WORK INSTRUCTIONS:
Output the following data exactly.

-- Opening Marker --

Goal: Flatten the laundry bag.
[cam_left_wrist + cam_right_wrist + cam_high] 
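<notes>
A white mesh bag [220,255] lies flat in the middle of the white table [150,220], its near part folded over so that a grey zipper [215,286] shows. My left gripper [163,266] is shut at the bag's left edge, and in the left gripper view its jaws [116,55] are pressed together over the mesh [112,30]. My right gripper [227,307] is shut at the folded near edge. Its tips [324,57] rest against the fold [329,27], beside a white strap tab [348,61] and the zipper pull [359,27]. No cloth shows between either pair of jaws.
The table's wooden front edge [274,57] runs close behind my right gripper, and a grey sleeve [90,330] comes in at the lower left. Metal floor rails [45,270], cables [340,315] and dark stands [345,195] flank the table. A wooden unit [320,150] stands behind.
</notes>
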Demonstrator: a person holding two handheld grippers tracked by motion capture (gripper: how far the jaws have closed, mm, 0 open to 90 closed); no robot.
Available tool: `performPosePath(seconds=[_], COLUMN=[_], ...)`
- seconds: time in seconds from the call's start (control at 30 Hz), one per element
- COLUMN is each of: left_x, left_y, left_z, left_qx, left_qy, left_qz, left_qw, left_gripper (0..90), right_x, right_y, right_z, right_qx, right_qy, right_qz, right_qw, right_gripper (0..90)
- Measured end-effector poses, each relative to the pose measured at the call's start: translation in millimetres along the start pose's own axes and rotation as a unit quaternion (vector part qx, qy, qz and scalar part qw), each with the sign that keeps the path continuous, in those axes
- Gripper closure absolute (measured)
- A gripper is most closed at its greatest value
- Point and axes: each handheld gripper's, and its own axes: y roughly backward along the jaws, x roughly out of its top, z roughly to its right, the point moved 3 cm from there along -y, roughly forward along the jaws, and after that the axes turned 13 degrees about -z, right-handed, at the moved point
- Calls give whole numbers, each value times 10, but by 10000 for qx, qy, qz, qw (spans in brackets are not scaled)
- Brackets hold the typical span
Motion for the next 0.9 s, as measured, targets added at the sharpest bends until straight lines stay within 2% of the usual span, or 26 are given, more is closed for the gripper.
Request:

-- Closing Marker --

TASK RESULT:
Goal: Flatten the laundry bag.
[cam_left_wrist + cam_right_wrist + cam_high] 
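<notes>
A white mesh bag [220,255] lies flat in the middle of the white table [150,220], its near part folded over so that a grey zipper [215,286] shows. My left gripper [163,266] is shut at the bag's left edge, and in the left gripper view its jaws [116,55] are pressed together over the mesh [112,30]. My right gripper [227,307] is shut at the folded near edge. Its tips [324,57] rest against the fold [329,27], beside a white strap tab [348,61] and the zipper pull [359,27]. No cloth shows between either pair of jaws.
The table's wooden front edge [274,57] runs close behind my right gripper, and a grey sleeve [90,330] comes in at the lower left. Metal floor rails [45,270], cables [340,315] and dark stands [345,195] flank the table. A wooden unit [320,150] stands behind.
</notes>
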Demonstrator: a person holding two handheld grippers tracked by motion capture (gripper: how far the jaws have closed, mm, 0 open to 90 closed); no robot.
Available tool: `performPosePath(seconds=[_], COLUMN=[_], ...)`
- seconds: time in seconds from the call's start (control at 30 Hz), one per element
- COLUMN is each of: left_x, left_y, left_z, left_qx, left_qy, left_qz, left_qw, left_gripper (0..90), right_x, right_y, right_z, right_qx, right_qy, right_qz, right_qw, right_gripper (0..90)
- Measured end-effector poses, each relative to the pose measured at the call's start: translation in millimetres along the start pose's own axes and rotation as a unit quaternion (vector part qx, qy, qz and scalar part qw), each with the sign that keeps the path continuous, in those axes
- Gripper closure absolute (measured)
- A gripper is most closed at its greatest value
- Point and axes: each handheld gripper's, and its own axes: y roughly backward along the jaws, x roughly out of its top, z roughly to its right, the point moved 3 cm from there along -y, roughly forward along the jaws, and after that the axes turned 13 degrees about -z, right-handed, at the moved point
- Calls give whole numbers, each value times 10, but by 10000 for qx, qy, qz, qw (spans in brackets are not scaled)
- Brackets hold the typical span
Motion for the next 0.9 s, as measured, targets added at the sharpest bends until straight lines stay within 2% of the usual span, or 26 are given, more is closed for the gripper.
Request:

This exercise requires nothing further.